Long-term exposures are annual within-community fluctuations, calculated as the difference between annual air pollutant concentration and eight-year average concentration.

SDs are: 2.0 μg/m3 for PM2.5, 6.7 μg/m3 for PM10, 2.7 ppb for NO2 and 2.5 ppb for O3.

This study provides a strong evidence supporting the hypothesis that long-term exposures to air pollutants affect FeNO, independent of the well-documented associations with short-term exposure to air pollution. Results of this longitudinal study (using all six FeNO visits in the CHS) are consistent with a preliminary longitudinal analysis of CHS data (using only the first two online FeNO assessments),[14] which had found within-participant associations of long-term PM2.5 and NO2 (but not PM10 or O3) with FeNO while adjusting for short-term exposure.

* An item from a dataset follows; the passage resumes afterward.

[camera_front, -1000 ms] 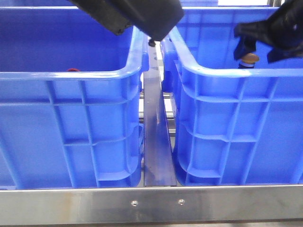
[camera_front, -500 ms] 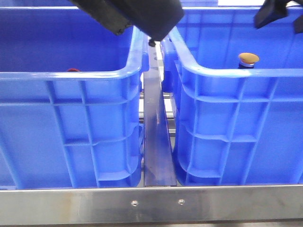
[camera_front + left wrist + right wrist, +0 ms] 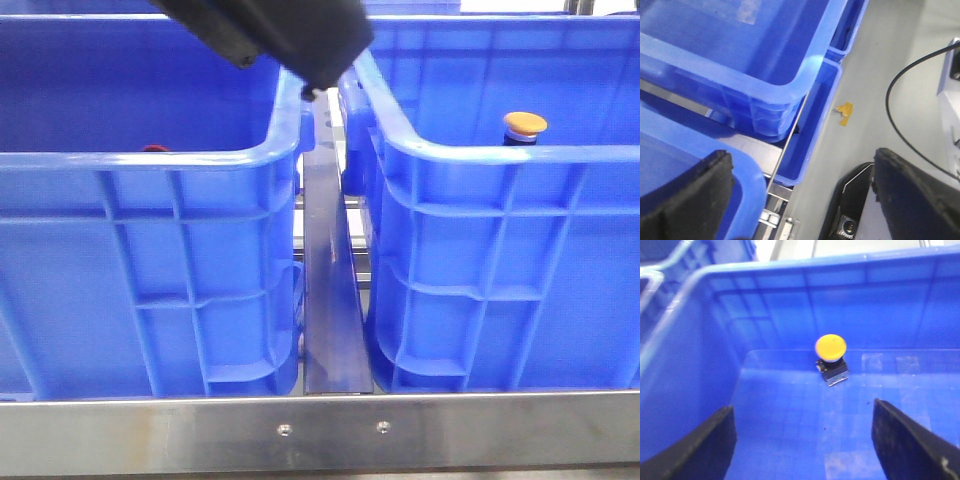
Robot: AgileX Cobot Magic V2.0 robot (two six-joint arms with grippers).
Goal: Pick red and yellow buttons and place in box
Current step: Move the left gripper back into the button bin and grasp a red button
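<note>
The yellow button (image 3: 830, 347) stands in the right box (image 3: 500, 150); a red sliver (image 3: 153, 149) shows in the left crate (image 3: 140, 160), probably still to move. Both arms' fingers (image 3: 910, 440) are spread, empty.

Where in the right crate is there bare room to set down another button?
Most of the right crate floor is bare: between the yellow button and the near wall. Only the back, beside that button, is taken.
</note>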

The previous preliminary CHS study had targeted within-participant changes in FeNO using a different but complementary statistical approach in which the change in FeNO was modeled as a function of the change in annual average air pollution.[14] When studying FeNO, it is important to consider within-participant changes over time from longitudinally collected data, given the considerable unexplained across-participant heterogeneity in FeNO typically observed in cross-sectional studies (e.g., R2<0.3).[15] Indeed, in our data we observed moderately strong autocorrelation in FeNO indicating relatively stable within-person FeNO. Many study communities observed declines in annual average PM2.5 and NO2 during the study period. These declines were a key source of the variation in our long-term exposure metric (within-community annual fluctuations, calculated as the difference between annual averages and the eight-year average concentration for each community). More detailed analytical results and thorough discussion on research strengths and limitations were provided in the full study report, which could be found in the following link (https://www.medrxiv.org/content/10.1101/2021.03.01.21252712v1) or by contacting the corresponding author.

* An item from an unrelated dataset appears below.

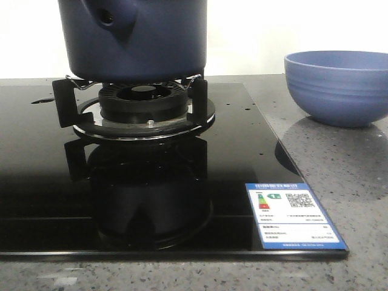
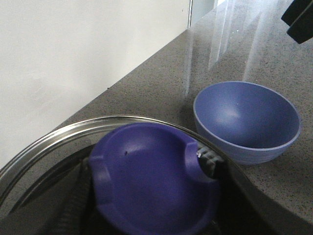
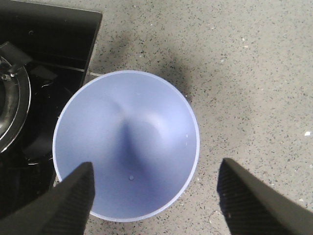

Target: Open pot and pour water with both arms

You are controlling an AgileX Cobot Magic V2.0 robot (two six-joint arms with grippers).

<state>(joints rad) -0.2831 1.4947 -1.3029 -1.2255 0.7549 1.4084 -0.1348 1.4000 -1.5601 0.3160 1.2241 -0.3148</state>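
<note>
The dark navy pot [image 1: 139, 36] stands on the gas burner [image 1: 142, 100], its stubby side tube [image 1: 108, 18] facing the camera; its top is cut off by the frame. In the left wrist view a glass lid with a steel rim [image 2: 63, 134] carries a blue-purple knob [image 2: 146, 181]. My left gripper [image 2: 144, 193] is shut on that knob, with a ribbed finger pad [image 2: 209, 164] against its side. My right gripper [image 3: 156, 196] is open and empty, hovering above the light-blue bowl [image 3: 127, 147]. Neither gripper shows in the front view.
The light-blue bowl [image 1: 339, 88] sits on the speckled grey counter to the right of the black glass hob [image 1: 48, 182]; it also shows in the left wrist view [image 2: 247, 120]. A blue-and-white energy label [image 1: 291, 212] is stuck at the hob's front right corner. A white wall is behind.
</note>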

In conclusion, our findings provide the strongest evidence to date that long-term PM2.5 and NO2 exposures affect within-participant FeNO, independent of the effects of short-term exposures, even during a study period with declining pollution levels. Longitudinal FeNO measurements may be useful as an early marker of chronic respiratory effects of long-term air pollution exposures in children.

Key messages.

  • We show strong evidence that long-term exposures to air pollutants affect FeNO, independent of the well-documented associations with short-term exposures to air pollution.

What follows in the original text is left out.